Aim of the task ->
In the entries below, find the line with "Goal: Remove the" and the line with "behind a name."; give again those lines and every line between them, exactly.
****************
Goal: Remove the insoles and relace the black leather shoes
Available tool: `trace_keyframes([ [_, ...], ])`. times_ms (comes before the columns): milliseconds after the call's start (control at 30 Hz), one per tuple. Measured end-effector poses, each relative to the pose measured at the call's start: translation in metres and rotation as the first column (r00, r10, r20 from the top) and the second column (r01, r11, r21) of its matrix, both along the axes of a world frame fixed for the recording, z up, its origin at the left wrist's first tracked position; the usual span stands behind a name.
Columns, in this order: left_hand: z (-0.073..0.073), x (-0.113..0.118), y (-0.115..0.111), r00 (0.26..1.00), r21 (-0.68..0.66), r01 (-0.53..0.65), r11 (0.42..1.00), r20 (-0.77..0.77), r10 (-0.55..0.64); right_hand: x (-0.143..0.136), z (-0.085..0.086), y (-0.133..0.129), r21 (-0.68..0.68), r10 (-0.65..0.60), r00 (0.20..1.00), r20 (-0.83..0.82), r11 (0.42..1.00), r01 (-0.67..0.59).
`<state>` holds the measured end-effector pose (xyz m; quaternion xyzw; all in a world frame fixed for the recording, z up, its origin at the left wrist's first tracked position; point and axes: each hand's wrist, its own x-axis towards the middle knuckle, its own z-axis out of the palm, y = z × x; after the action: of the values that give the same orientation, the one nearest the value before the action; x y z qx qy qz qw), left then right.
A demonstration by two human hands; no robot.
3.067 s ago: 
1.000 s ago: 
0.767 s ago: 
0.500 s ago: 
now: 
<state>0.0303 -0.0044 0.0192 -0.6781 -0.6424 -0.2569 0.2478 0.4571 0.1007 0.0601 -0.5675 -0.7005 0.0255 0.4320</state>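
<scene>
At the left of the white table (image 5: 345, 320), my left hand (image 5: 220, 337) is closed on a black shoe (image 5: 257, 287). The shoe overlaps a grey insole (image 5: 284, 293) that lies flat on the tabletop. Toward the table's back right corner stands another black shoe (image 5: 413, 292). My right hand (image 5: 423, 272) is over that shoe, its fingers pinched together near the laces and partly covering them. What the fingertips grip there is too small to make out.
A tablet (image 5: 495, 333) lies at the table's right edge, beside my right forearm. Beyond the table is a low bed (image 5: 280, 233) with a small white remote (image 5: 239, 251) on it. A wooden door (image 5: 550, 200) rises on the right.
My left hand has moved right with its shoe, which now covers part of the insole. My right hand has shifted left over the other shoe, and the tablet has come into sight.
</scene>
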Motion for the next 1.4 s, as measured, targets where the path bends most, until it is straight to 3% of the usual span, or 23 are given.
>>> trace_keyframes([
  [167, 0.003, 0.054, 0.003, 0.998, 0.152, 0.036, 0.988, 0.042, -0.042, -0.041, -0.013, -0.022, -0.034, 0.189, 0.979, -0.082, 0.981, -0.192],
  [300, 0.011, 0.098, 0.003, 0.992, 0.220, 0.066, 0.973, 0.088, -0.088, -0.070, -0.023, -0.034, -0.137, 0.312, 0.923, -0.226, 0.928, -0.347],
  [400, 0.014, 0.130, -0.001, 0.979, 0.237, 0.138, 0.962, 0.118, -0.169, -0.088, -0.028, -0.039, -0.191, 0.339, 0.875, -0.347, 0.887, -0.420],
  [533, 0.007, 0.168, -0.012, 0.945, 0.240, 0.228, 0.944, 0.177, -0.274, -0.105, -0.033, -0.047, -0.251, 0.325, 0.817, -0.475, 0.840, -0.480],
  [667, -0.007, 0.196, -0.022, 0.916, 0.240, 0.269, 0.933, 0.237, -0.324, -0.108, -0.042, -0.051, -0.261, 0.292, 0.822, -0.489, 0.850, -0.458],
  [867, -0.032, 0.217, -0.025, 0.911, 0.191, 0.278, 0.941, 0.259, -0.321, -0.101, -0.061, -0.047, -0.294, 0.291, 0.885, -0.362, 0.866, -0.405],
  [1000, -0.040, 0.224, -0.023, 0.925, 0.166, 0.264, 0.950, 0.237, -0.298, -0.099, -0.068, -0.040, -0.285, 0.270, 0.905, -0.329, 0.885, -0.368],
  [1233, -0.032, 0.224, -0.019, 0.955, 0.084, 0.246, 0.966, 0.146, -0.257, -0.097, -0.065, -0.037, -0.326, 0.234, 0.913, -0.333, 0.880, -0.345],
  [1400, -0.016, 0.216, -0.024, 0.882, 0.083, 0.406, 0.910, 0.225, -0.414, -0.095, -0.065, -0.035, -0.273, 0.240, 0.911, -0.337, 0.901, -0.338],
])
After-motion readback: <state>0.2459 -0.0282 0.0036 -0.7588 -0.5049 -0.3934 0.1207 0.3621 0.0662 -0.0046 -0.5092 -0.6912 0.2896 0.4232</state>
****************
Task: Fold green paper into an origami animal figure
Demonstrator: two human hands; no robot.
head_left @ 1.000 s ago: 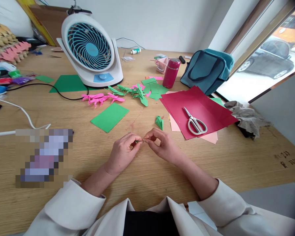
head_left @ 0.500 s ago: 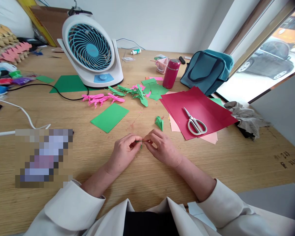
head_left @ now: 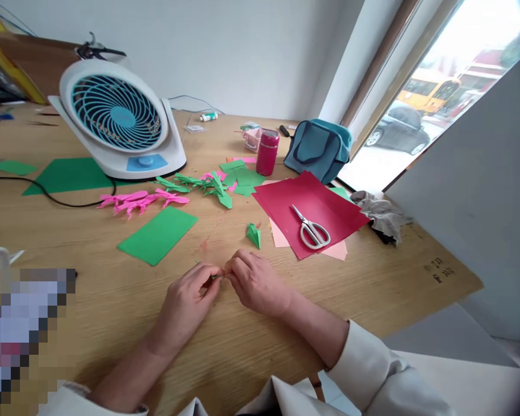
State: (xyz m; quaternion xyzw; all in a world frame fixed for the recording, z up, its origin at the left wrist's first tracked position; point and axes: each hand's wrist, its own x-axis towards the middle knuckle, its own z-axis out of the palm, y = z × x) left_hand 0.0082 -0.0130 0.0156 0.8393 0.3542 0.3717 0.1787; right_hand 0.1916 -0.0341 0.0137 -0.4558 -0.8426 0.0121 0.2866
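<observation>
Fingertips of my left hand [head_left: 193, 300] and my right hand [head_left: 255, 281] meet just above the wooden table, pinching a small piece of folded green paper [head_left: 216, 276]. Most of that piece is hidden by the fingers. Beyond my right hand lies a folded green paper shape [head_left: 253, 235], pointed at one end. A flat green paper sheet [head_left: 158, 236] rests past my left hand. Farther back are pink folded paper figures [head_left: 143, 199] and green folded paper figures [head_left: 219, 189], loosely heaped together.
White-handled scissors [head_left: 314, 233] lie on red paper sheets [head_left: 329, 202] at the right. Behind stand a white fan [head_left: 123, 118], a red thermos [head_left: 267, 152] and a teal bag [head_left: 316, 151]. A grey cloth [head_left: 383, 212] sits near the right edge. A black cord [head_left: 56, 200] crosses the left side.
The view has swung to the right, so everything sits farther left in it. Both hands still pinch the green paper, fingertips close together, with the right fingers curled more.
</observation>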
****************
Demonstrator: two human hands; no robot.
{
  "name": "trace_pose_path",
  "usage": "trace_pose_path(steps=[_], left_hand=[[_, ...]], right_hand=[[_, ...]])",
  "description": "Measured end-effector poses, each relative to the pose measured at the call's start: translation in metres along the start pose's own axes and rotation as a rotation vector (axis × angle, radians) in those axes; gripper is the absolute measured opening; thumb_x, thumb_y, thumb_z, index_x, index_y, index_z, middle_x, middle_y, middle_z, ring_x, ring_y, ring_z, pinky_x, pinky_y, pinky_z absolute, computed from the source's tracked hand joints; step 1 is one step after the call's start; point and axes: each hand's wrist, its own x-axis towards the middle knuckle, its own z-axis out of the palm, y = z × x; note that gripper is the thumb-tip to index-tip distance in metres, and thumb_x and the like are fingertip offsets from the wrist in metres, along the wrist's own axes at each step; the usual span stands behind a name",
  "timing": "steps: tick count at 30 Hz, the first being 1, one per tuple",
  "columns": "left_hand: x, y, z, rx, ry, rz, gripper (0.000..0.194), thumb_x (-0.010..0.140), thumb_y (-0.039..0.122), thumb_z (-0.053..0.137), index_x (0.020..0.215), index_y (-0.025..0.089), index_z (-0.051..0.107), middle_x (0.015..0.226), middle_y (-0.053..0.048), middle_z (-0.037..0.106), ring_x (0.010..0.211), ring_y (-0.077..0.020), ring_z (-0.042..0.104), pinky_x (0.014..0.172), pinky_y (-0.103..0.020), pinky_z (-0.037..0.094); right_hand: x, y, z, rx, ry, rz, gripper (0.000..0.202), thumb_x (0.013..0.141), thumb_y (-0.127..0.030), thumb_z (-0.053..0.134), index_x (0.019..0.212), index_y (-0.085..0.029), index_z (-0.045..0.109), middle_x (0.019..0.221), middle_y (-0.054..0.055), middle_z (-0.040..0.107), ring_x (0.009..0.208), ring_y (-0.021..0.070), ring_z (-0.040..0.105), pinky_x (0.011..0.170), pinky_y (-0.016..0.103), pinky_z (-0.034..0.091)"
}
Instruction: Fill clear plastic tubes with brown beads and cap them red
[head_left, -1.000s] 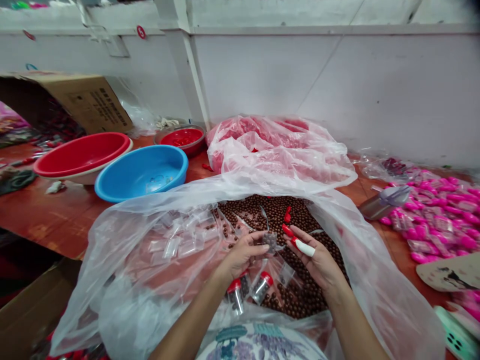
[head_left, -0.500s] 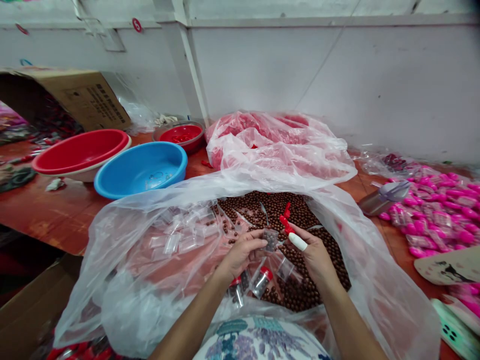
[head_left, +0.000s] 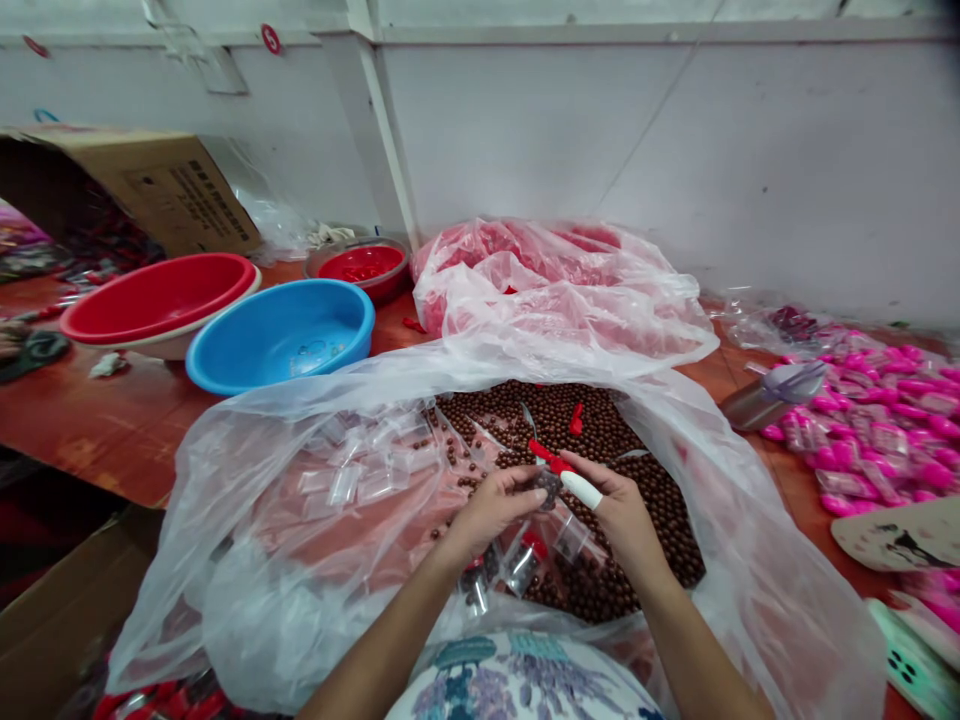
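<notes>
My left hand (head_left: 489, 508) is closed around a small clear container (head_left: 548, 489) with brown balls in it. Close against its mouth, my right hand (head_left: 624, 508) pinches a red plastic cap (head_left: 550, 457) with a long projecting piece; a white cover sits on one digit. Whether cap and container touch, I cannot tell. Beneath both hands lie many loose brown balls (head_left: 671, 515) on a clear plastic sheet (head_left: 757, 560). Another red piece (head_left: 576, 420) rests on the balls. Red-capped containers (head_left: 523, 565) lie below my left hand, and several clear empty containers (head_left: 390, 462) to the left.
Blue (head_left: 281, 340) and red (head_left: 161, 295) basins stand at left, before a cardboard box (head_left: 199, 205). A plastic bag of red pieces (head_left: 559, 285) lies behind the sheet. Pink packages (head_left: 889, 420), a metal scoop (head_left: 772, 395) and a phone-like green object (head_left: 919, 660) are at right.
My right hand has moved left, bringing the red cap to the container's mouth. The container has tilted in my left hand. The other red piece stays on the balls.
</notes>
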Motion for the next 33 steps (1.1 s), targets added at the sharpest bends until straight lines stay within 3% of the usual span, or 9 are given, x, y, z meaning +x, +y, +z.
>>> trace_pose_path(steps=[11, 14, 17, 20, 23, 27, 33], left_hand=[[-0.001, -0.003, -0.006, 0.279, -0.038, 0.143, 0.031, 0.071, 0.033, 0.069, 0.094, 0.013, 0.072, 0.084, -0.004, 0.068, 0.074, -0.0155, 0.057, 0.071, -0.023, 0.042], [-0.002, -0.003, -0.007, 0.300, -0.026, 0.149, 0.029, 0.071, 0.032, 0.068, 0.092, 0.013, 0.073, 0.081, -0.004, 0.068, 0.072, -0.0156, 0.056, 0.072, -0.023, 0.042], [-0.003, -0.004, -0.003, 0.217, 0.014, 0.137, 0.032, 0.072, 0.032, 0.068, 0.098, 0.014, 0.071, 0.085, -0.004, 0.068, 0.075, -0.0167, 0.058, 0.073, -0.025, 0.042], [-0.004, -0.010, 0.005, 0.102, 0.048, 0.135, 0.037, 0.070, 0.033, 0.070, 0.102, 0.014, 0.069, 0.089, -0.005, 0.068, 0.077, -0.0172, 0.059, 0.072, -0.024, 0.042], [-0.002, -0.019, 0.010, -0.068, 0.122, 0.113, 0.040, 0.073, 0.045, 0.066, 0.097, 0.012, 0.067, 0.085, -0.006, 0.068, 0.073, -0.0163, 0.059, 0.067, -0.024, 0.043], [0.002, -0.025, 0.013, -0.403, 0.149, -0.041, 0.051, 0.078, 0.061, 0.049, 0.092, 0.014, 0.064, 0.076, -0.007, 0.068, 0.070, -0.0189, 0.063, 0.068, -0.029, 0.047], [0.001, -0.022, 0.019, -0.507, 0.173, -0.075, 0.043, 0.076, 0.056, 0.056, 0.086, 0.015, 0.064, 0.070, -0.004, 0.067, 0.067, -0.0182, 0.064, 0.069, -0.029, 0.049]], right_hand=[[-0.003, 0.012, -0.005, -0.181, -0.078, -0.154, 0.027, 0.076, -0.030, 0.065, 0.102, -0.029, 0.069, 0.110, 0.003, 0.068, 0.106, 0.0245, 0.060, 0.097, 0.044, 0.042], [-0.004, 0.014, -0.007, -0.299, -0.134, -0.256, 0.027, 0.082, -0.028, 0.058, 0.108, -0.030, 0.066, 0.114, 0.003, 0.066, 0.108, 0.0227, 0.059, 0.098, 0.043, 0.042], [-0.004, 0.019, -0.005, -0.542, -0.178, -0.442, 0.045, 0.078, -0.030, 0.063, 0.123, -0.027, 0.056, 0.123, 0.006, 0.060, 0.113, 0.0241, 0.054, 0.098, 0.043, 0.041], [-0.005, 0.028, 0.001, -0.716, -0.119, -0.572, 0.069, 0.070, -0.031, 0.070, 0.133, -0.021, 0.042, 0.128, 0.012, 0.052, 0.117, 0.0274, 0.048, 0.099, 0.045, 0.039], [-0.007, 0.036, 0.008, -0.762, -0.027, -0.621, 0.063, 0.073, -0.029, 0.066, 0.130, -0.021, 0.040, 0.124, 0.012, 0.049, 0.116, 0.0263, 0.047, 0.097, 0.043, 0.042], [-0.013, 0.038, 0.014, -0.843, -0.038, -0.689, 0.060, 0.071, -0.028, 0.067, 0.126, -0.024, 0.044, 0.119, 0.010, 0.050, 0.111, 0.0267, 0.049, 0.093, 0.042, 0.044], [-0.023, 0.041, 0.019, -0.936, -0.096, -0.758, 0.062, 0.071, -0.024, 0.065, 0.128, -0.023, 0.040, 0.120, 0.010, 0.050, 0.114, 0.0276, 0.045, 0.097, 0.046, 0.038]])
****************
Written answer ->
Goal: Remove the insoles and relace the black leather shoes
Available tool: `trace_keyframes([ [_, ...], ])`. times_ms (comes before the columns): milliseconds after the call's start (control at 30 Hz), one per tuple. Measured end-effector poses, each relative to the pose measured at the call's start: translation in metres and rotation as the first column (r00, r10, r20 from the top) and the second column (r01, r11, r21) of its matrix, both along the axes of a world frame fixed for the recording, z up, its origin at the left wrist's first tracked position; the usual span stands behind a name.

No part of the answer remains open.